I spent a long time here looking at things I wanted to change...and they were always outside of me. People everywhere...and I spent time wishing they would go away. Noise? I wanted silence. Hungry? I wanted something instant and familiar.

Now I think I can say with Paul I'm learning contentment. He said he had learned to be content with much or little, in hunger or with food, etc. How am I supposed to learn to be content without food if I'm never actually hungry? or thirsty? or exhausted and lonely with no immediate relief? I've been through all of that here. Many a time. It's been such a beautiful challenge! (But trust me, I've pounded my pillow and cried lots of tears and longed of returning home from time to time.)

And now, I'm not sure when I want to leave.

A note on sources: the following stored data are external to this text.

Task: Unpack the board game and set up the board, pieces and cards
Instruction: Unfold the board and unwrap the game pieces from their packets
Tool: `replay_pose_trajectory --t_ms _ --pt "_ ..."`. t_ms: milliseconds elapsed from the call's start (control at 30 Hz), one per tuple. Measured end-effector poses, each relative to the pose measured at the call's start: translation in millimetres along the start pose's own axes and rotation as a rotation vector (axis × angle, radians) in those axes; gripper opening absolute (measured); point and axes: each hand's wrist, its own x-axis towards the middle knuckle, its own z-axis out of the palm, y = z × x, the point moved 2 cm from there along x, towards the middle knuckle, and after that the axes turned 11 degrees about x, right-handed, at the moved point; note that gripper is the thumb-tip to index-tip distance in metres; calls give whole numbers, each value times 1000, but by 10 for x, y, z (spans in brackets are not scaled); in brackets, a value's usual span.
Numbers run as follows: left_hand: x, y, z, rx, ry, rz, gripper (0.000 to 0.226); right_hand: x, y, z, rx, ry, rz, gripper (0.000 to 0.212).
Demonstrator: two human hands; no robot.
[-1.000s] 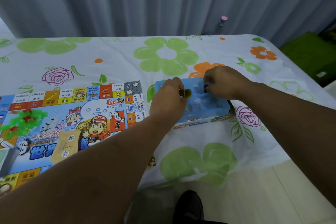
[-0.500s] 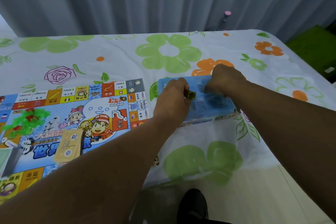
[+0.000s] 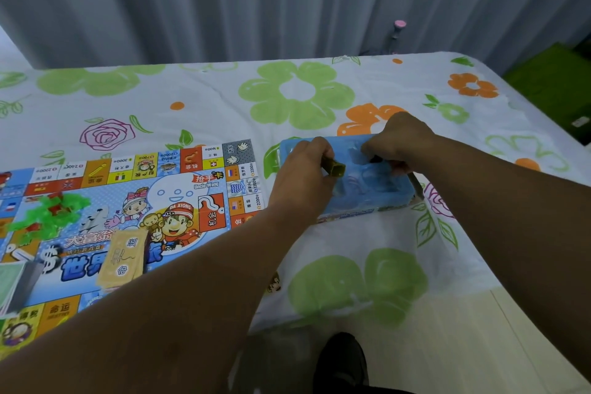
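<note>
The game board [image 3: 128,201] is spread flat, well left of both hands. The blue plastic tray [image 3: 367,198] is seen directly beneath them. The right hand [image 3: 403,141] is curled into the tray; whether anything is held cannot be told. An olive-yellow token [image 3: 335,167] is pinched by the left hand [image 3: 303,176].

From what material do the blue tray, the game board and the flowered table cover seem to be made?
Blue tray: likely thin moulded plastic, glossy, with shaped hollows catching light. Game board: probably printed card or paper, smooth, lying flat with straight edges. Table cover: seemingly printed fabric, matte; it wrinkles and hangs over the edge.
</note>
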Motion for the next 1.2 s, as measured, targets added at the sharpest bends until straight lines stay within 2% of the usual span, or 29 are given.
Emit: replay_pose_trajectory --t_ms 167,333,467,567,733,867,1033,1100,1200 --pt "15 68 -86 -94 58 -20 18 -88 -13 -61 69 66 -12 21" --pt "10 130 -230 -79 90 -23 14 -199 -196 -65 98 86 -75 17" --pt "-73 3 -479 -6 123 -54 14 -330 -476 111 165 16 -132 18" --pt "-162 -209 -729 27 132 -93 14 -507 -750 363 185 -101 -182 15" --pt "-365 -716 -1130 180 22 -176 15 -774 -1128 988 143 -311 -253 9" --pt "-502 -976 -1312 325 -101 -201 23 -884 -1226 1437 61 -385 -254 7" --pt "-553 -1161 -1394 434 -162 -233 18 -975 -1210 1773 -7 -501 -193 10" --pt "-565 -1188 -1390 462 -170 -229 18 -998 -1177 1850 -8 -539 -168 20" --pt "-560 -1210 -1390 481 -149 -263 16 -1029 -1162 1871 -6 -535 -154 15"
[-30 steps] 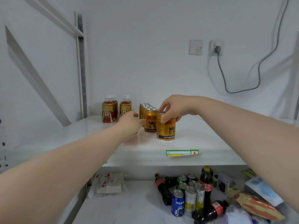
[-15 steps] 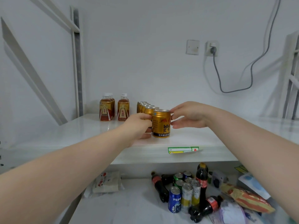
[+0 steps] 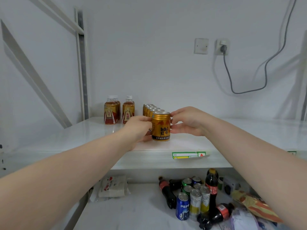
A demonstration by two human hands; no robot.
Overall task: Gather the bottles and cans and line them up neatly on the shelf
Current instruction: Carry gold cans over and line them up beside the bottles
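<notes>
While both hands flank it, gold can stands upright w/ lid sealed.

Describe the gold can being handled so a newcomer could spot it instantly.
On the white upper shelf, a row of gold drink cans runs back toward the wall. The gold Red Bull can stands at its front, between the left hand and right hand; only its label shows.
</notes>
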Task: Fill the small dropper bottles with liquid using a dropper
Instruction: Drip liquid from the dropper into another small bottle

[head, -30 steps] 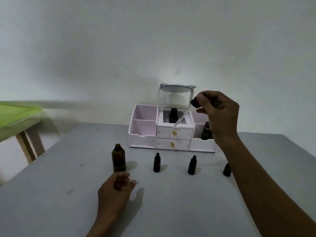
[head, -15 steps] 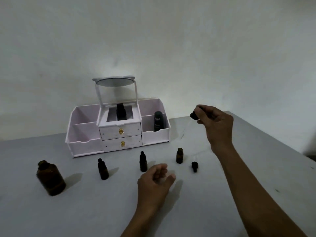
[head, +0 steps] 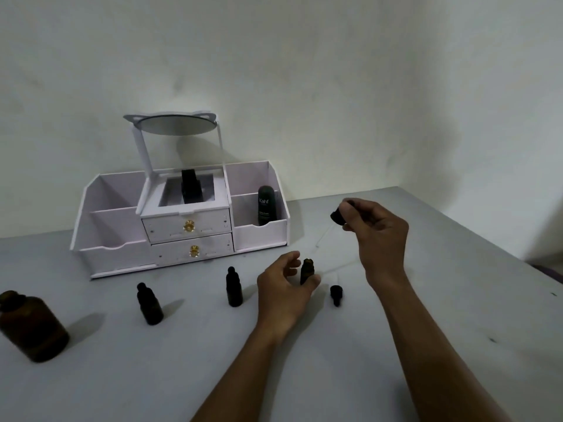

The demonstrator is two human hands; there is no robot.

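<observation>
Reaching forward since the earlier frame, the left hand (head: 281, 287) now half-encircles the open dropper bottle (head: 307, 269), with the thumb at its base and the fingers just beside its shoulder. Whether it truly grips, I cannot tell. That bottle stands upright on the grey table (head: 426, 345), near the loose cap (head: 336, 294). It looks like light, rigid glass and easy to tip, so holding it low round the body seems wise. Up to the right, the right hand (head: 379, 236) pinches the dropper (head: 337, 217) by its black bulb, and its thin clear stem, probably fragile, slants down toward the bottle. Further left stand the nearer capped bottle (head: 234, 287), the farther capped bottle (head: 149, 304), a large amber bottle (head: 30, 327) and the organizer (head: 182, 233).
</observation>
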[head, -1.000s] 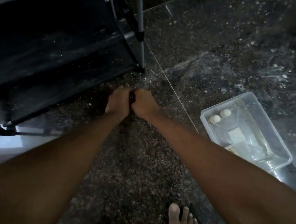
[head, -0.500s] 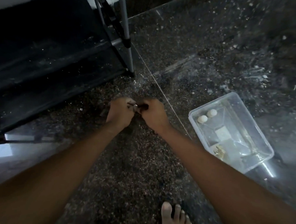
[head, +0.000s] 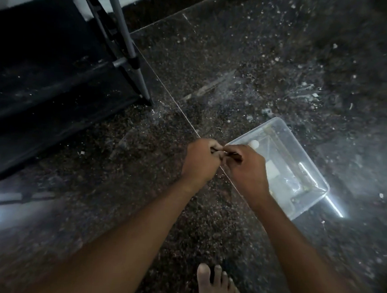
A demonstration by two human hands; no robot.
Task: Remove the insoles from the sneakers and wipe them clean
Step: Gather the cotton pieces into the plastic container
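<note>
My left hand and my right hand meet knuckle to knuckle above the dark speckled floor, fingers curled. Between them they pinch a small dark object; too little of it shows to tell what it is. No sneaker or insole is in view.
A clear plastic tub with small white items inside sits on the floor just right of my hands. A black shoe rack with grey metal legs fills the left side. My bare foot stands at the bottom edge.
Both hands have risen from the floor near the rack and shifted right toward the tub, still joined on the small dark object. The view has tilted with them.
</note>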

I think I'm here indefinitely for now. Yes. I'm putting it out there in the world wide web so people who want to know can know. Sorry I'm not informing you personally, friends. Let's talk about it, though.

I'm happy!

And of course, there are days when I'm sad, but thanks to the community I have here, and the direction life has taken, I can't just wallow in my sadness and throw myself a pity party. Life is vocation. Where am I? why am I sad? What's going on and how am I going to embrace the cross and move forward with it?

In other news, I recently had a marvelous, rather life-changing/life-saving trip to the coast and I celebrated my one-(liturgical)-year anniversary in the Catholic Church (see photos).

I don't really take anything for granted anymore. Life is so much better this way. Nothing and no one is useless. So, here I am, looking to renew my Visa. (And guess what? I still might be coming home in a few months. Ya never know.)



P.S. When I first came back to Quito after Christmas, I had decided to leave April 1 (as in, yesterday). Then, I thought, one month more--leaving in May--would be enough to deepen my friendships and learn a bit more of what this country had to teach me. Then, I decided to work another cycle here and come home June 1. Now, I just laugh about all that nonsense and say: Bah! It's indefinite.